I fear only a competent lawyer in that subject could answer that. To me this sounds like a way out. If the European companies pay taxes in Europe they probably can be viewed just as European companies that are accountable according to European law. It shouldn’t matter with what entities an American company does business. The idea that doing business with an American company would entail the need to hand over all data to the Americans sounds rather strange. Only if the American company itself does some data processing the American law should apply to this data.

I’ve been doing some more reading on this topic trying to answer my own question. The Standard Contractual Clauses (SCC) are considered a way to still process data with US IT companies. In these contracts the IT company promises to abide by the European rules.
In practice however, lawyers doubt this is sufficient, as the responsible company is required to verify the compliance by the IT company. And this is where it gets interesting.
AWS for example has created an addendum to provide more certainty for European companies. However, the guarantee is not definitive, as can be read in the pdf:

3. Confidentiality of Customer Data: AWS will not access or use, or disclose to any third party, any Customer Data, except, in each case, as necessary to maintain or provide the Services, or as necessary to comply with the law or a valid and binding order of a governmental body (such as a subpoena or court order). If a governmental body sends AWS a demand for Customer Data, AWS will attempt to redirect the governmental body to request that data directly from Customer. As part of this effort, AWS may provide Customer’s basic contact information to the governmental body. If compelled to disclose Customer Data to a governmental body, then AWS will give Customer reasonable notice of the demand to allow Customer to seek a protective order or other appropriate remedy unless AWS is legally prohibited from doing so. If the Standard Contractual Clauses apply, nothing in this Section 3 varies or modifies the Standard Contractual Clauses.

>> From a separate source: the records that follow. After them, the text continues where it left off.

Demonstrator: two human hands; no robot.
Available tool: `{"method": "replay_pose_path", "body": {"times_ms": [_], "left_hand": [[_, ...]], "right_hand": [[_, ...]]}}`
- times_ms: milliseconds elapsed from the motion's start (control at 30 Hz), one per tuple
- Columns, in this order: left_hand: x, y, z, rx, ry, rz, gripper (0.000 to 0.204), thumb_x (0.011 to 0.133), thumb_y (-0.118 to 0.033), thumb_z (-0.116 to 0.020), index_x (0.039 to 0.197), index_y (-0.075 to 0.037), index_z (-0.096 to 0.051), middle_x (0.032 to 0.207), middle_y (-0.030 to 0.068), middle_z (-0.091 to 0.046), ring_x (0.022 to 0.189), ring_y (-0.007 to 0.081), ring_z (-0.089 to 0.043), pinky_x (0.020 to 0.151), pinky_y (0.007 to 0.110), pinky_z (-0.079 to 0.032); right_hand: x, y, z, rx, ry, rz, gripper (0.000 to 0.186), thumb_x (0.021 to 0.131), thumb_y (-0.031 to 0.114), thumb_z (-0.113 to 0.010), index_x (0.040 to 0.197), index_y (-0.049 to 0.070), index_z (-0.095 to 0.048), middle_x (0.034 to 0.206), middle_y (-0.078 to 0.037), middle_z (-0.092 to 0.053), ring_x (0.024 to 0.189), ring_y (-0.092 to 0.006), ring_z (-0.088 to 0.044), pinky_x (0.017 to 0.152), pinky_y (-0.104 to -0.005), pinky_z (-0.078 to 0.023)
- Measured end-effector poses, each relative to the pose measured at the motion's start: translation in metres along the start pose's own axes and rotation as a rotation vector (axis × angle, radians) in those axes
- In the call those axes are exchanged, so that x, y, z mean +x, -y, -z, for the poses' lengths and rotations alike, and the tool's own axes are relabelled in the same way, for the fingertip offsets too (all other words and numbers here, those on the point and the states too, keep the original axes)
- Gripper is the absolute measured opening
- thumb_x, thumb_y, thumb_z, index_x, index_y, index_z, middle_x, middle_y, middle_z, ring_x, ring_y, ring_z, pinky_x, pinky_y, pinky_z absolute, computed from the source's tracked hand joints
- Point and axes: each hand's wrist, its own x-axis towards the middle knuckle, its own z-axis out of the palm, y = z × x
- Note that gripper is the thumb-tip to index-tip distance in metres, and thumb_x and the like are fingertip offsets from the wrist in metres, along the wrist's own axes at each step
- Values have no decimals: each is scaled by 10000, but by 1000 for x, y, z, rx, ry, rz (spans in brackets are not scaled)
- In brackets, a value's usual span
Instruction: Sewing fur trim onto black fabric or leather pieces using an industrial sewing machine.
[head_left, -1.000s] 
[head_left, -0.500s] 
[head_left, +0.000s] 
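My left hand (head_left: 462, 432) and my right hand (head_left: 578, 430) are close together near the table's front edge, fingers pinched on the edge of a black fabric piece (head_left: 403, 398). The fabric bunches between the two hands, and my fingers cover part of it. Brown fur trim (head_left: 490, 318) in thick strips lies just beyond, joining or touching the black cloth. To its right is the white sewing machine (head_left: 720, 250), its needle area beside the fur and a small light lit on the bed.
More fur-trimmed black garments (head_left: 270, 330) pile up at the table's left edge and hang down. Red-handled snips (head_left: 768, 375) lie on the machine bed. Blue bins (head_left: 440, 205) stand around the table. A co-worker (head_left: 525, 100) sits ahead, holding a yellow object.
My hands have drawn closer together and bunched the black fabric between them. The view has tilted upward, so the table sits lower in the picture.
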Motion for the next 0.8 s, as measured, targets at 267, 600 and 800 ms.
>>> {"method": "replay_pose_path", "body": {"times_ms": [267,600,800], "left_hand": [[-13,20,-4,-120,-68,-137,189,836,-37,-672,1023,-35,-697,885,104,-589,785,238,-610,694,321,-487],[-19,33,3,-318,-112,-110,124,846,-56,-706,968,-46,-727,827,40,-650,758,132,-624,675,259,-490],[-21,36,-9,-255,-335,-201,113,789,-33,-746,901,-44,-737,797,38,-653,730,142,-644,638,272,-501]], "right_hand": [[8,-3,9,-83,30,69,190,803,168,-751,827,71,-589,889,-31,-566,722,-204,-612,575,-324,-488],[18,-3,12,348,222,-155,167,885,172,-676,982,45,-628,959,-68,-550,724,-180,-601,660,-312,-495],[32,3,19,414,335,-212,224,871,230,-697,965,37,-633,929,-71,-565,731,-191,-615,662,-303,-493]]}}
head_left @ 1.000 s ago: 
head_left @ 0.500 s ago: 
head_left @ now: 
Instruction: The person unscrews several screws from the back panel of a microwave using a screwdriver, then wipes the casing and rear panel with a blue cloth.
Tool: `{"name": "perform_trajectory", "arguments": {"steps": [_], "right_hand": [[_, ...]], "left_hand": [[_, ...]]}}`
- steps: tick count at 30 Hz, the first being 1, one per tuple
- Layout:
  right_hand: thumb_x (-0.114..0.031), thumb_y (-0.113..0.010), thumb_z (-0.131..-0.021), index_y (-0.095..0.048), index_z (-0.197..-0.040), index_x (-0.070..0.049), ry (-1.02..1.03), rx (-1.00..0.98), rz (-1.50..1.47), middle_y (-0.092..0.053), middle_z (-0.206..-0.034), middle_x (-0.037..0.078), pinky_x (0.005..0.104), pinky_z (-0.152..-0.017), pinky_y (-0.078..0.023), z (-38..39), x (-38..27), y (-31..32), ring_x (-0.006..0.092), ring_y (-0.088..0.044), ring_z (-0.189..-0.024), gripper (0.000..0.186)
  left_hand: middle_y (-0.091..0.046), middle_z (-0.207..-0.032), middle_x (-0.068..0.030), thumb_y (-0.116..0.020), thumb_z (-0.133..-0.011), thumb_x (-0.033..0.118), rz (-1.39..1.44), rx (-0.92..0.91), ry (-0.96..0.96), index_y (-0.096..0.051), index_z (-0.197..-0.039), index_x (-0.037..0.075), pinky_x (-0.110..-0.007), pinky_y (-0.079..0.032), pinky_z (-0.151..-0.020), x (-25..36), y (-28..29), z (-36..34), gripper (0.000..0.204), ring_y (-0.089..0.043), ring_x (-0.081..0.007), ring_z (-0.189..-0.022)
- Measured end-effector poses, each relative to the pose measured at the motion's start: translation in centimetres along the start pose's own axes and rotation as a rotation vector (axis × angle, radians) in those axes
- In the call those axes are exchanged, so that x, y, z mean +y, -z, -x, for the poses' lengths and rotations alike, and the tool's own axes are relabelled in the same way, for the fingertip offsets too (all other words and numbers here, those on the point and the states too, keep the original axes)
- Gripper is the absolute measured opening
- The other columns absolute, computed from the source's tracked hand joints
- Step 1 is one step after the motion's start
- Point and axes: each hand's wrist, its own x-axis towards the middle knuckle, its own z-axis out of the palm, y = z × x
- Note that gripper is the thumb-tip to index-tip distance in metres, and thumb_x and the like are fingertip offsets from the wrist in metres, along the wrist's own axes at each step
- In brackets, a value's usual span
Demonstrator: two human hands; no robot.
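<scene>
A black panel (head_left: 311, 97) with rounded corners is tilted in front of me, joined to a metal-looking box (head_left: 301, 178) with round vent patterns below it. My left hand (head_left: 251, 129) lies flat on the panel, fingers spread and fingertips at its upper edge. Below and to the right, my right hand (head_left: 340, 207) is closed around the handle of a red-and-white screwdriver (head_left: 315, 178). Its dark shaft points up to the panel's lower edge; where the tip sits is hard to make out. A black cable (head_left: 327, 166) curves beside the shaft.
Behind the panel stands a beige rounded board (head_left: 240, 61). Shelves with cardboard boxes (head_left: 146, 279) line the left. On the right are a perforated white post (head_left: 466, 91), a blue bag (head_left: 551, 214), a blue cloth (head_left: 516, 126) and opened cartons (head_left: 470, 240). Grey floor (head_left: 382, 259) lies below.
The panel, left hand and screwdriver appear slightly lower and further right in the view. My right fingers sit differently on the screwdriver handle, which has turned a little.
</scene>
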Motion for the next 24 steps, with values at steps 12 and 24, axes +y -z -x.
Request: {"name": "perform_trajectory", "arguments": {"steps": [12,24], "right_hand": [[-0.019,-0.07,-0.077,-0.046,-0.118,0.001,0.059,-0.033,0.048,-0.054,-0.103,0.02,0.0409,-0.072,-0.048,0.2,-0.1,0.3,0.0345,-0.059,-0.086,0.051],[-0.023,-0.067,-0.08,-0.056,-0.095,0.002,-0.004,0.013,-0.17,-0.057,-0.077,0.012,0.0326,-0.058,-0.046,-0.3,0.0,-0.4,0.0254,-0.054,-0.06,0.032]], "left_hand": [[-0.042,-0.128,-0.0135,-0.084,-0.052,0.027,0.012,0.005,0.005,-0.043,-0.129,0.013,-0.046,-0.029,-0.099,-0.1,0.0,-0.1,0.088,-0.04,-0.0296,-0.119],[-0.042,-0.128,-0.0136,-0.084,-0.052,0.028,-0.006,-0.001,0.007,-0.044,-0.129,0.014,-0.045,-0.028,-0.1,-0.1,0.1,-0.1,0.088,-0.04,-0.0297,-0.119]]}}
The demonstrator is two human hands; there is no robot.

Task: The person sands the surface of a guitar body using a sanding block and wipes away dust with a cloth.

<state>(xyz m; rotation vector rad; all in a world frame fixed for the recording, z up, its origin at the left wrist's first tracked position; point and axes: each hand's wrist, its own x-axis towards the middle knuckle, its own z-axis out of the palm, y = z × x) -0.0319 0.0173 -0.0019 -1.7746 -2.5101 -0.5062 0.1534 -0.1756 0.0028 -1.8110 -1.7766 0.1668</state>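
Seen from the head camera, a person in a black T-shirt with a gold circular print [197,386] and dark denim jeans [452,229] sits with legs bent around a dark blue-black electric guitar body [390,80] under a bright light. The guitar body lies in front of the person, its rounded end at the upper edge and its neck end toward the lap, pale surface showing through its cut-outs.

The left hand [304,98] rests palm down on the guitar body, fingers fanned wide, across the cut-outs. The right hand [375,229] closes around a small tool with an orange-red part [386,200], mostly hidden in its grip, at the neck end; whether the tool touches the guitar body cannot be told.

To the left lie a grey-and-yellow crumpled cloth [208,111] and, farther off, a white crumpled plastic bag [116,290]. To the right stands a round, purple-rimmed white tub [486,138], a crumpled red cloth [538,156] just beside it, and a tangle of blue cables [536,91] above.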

So to rephrase, if AWS is legally required to hand over data and is not allowed to inform the customer, the customer will never know.

I don’t see how this can be a sufficient guarantee.

European cloud services provider OVH has written a nice blog post describing the issue and their stance on the matter:

Except for services ordered directly from OVHcloud’s US entity, in the course of performing its services, OVHcloud does not transfer its customers’ data to the United States.
Indeed, OVHcloud’s data centers located in the United States do not host any of the services marketed by OVHcloud’s non-U.S. entities; said US data centers being only used to host services marketed by OVHcloud’s U.S. entity. In addition, OVHcloud’s US entity is not involved in the provision of services provided by OVHcloud non-American entities. In particular, none of these services are administered from the United States, and therefore no related data processing can be remotely operated, and notably accessed, from the United States.
Therefore, the invalidation of the Privacy Shield has no impact here.

So it seems OVH has managed to find a way to operate globally whilst not being impacted by the Privacy Shield. This also answers the question how you can be certain that a European cloud provider today will not have to hand over the European data tomorrow if they start doing business in the US.

I’m certain the legal ramifications will become clearer over the coming years. I’m afraid the US will again try to extend their reach over data, making it even more difficult for companies to operate both in Europe and the US. Similar to how companies operating in China use completely separate business entities due to legal requirements.